Le pouvoir donne seulement la fausse carte d'identité des mots; il leur impose un laisser-passer, détermine leur place dans la production (où certains font visiblement des heures supplémentaires); leur délivre en quelque sorte leur bulletin de paye. Reconnaissons le sérieux du Humpty-Dumpty de Lewis Carroll qui estime que toute question, pour décider de l'emploi des mots, c'est "de savoir qui sera le maître, un point c'est tout." Et lui, patron social en la matière, affirme qu'il paie double ceux qu'il emploie beaucoup. Comprenons aussi le phénomène d'insoumission des mots, leur fuite, leur résistance ouverte, qui se manifeste dans toute l'écriture moderne (depuis Baudelaire jusqu'aux dadaïstes et à Joyce), comme le symptôme de la crise révolutionnaire d'ensemble dans la société.
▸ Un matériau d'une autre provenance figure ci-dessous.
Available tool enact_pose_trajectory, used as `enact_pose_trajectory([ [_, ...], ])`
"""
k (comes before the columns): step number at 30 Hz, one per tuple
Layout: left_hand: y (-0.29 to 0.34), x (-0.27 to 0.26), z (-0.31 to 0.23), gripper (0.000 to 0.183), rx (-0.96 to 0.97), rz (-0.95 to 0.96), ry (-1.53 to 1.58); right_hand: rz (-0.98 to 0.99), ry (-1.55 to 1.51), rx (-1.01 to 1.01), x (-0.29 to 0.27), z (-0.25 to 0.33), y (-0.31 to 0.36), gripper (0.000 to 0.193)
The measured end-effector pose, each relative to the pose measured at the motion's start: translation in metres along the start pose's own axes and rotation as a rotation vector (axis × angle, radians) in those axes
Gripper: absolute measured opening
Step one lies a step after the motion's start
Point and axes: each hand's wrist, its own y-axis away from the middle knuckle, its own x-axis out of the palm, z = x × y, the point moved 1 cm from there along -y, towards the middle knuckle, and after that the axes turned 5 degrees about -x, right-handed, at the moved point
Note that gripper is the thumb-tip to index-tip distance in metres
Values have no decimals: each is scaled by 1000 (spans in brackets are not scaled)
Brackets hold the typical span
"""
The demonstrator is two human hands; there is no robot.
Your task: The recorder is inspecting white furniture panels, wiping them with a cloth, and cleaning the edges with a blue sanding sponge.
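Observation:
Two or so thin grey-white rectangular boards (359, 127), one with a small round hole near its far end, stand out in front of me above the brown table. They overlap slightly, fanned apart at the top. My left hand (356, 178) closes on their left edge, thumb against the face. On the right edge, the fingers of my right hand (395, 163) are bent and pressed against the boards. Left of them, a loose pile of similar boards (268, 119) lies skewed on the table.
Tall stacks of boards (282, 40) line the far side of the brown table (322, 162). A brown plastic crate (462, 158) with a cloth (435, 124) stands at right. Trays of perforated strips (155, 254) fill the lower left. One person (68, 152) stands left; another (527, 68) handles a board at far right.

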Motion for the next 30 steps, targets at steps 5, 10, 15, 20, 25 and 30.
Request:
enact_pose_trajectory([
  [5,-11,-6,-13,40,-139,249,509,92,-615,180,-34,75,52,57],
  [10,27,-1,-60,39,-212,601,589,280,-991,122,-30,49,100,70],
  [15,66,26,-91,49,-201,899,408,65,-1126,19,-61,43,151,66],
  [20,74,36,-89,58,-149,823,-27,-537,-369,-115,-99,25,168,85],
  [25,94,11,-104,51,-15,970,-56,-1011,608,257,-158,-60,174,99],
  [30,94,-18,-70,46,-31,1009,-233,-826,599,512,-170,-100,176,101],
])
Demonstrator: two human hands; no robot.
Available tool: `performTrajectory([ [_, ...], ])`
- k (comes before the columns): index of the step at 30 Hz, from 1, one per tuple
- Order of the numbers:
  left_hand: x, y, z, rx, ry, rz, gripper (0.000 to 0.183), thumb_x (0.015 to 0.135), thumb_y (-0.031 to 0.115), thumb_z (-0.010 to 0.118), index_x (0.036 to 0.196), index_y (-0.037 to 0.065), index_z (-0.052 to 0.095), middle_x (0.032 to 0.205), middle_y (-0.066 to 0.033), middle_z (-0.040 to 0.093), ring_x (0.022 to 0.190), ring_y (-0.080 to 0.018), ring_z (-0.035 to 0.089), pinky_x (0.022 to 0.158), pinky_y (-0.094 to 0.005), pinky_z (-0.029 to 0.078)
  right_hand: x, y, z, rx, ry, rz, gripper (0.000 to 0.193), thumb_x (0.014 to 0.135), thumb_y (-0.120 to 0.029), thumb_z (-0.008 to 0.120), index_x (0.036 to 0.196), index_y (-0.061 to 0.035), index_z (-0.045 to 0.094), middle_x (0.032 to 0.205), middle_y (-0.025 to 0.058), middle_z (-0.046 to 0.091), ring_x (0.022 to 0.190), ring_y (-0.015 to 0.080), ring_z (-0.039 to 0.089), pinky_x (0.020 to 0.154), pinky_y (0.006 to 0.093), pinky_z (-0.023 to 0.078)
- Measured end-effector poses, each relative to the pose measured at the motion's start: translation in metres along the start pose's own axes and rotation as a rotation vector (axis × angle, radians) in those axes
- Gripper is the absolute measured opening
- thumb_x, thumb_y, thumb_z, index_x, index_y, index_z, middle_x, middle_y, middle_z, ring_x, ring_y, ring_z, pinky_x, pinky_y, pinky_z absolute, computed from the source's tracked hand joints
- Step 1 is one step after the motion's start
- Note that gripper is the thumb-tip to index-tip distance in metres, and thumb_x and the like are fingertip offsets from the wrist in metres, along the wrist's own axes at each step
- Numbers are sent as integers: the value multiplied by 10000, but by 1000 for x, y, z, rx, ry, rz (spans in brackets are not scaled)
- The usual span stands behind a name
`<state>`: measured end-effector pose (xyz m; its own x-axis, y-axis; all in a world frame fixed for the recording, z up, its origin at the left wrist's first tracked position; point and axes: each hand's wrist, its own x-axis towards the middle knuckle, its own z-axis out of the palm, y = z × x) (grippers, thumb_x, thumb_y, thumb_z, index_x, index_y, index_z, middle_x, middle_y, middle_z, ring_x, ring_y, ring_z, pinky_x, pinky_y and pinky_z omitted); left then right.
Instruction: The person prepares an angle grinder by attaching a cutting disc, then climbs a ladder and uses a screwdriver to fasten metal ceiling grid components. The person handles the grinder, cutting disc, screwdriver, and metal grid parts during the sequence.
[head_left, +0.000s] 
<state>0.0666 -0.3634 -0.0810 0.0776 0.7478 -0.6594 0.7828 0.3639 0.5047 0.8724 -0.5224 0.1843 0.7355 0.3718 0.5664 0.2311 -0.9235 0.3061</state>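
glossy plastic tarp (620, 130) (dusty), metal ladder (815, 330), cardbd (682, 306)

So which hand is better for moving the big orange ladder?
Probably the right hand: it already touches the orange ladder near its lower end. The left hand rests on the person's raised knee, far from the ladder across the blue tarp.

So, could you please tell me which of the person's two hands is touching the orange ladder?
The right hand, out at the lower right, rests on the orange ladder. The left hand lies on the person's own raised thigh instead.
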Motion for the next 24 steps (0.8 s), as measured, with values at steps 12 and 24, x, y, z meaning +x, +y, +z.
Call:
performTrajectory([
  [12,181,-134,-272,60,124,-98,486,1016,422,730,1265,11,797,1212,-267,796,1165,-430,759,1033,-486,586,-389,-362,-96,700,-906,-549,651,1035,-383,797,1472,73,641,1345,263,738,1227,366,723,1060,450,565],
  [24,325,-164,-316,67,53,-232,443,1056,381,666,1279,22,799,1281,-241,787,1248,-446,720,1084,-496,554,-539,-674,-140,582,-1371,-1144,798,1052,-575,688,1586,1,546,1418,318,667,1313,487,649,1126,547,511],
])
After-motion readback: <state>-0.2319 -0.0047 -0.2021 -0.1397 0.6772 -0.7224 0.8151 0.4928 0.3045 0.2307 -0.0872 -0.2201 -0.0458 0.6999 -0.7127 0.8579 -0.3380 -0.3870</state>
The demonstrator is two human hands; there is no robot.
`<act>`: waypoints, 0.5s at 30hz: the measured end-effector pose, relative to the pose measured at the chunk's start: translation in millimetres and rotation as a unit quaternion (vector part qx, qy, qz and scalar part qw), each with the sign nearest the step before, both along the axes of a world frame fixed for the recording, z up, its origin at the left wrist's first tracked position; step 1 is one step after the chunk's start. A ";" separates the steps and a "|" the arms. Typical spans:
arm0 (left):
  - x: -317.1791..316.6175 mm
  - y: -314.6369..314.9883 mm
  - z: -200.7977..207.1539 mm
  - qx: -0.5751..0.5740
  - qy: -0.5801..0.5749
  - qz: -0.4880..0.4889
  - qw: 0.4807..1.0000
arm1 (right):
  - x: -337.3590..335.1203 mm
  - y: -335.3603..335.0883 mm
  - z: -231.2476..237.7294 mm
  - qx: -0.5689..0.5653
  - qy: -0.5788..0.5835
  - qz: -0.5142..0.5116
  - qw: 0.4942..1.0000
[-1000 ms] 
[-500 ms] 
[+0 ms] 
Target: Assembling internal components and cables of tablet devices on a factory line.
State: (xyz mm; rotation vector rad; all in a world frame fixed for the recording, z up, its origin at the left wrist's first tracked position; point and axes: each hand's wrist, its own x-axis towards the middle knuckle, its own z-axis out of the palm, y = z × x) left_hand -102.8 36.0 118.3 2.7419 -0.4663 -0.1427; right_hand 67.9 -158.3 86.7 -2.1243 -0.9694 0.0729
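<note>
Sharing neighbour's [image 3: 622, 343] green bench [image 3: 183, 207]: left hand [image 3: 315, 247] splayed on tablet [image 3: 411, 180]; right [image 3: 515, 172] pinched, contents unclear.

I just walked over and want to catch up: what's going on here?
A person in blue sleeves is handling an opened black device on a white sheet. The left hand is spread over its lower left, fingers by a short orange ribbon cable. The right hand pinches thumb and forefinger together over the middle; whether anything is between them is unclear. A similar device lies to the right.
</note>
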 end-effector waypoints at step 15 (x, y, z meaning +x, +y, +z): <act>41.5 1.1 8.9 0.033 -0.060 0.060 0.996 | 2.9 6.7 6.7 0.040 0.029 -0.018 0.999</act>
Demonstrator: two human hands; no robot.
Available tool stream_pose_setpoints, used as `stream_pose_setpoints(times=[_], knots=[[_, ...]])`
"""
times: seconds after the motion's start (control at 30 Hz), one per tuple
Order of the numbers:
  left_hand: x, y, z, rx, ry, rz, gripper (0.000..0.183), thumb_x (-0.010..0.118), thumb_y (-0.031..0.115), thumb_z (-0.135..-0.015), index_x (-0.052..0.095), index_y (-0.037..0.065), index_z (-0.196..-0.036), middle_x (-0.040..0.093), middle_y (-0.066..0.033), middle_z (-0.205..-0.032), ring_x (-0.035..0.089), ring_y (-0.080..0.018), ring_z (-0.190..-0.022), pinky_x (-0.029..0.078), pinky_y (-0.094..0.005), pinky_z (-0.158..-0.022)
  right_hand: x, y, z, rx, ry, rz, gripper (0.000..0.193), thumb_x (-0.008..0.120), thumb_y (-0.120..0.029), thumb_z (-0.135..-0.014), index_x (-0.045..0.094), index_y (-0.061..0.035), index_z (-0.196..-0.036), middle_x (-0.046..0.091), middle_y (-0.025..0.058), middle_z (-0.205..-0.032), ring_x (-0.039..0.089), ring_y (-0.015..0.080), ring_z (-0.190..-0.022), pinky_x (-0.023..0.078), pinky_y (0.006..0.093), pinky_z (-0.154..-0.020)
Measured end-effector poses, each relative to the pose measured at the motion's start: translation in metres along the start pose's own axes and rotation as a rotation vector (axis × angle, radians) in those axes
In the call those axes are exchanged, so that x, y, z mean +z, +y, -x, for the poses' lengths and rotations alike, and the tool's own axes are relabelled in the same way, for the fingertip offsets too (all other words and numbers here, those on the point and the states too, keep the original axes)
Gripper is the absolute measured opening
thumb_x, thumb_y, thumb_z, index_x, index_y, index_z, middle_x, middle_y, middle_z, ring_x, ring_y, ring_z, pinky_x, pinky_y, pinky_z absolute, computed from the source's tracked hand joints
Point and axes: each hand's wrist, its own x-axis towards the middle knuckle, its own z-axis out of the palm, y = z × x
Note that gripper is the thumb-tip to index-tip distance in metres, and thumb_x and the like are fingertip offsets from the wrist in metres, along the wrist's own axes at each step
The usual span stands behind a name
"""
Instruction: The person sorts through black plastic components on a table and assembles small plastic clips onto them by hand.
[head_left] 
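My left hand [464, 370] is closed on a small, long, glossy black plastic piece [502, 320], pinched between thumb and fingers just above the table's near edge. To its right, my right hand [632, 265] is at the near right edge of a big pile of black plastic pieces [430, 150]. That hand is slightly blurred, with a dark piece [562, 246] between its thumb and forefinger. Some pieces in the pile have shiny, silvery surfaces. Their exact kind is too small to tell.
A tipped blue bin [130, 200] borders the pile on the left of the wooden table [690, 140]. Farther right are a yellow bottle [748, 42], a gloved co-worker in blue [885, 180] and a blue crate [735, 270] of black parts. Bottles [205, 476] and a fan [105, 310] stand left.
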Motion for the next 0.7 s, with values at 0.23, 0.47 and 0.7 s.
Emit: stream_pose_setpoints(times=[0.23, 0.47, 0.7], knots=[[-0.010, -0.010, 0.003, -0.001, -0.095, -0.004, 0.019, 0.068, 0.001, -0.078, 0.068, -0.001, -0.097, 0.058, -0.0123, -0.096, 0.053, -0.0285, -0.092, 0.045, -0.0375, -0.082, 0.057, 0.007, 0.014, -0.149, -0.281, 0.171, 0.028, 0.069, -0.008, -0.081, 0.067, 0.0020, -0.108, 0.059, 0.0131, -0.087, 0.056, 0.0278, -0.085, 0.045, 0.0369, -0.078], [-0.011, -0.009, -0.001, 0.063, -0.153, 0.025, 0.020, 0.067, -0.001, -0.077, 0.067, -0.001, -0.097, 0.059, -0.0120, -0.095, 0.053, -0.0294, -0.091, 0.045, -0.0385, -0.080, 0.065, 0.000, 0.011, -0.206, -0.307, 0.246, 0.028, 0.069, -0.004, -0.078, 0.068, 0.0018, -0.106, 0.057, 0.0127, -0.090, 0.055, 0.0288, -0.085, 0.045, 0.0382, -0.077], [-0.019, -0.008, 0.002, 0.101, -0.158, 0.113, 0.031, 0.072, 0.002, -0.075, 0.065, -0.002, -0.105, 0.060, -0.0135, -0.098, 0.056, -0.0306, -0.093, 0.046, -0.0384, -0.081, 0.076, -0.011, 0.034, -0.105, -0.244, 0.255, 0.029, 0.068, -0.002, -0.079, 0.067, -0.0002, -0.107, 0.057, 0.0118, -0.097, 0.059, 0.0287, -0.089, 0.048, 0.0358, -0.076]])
Sous le contrôle du pouvoir, le langage désigne toujours autre chose que le vécu authentique. C'est précisément là que réside la possibilité d'une contestation complète. La confusion est devenue telle, dans l'organisation du langage, que la communication imposée par le pouvoir se dévoile comme une imposture et une duperie. C'est en vain qu'un embryon de pouvoir cybernéticien s'efforce de placer le langage sous la dépendance des machines qu'il contrôle, de telle sorte que l'information soit désormais la seule communication possible. Même sur ce terrain, des résistances se manifestent, et l'on est en droit de considérer la musique électronique comme un essai, évidemment ambigu et limité, de renverser le rapport de domination des machines à profit du langage. Mais l'opposition est bien plus générale, bien plus radicale. Elle dénonce toute "communication" unilatérale, dans l'art ancien comme dans l'informationnisme moderne. Elle appelle à une communication qui ruine tout pouvoir séparé. Là où il y a communication, il n'y a pas d'€tat.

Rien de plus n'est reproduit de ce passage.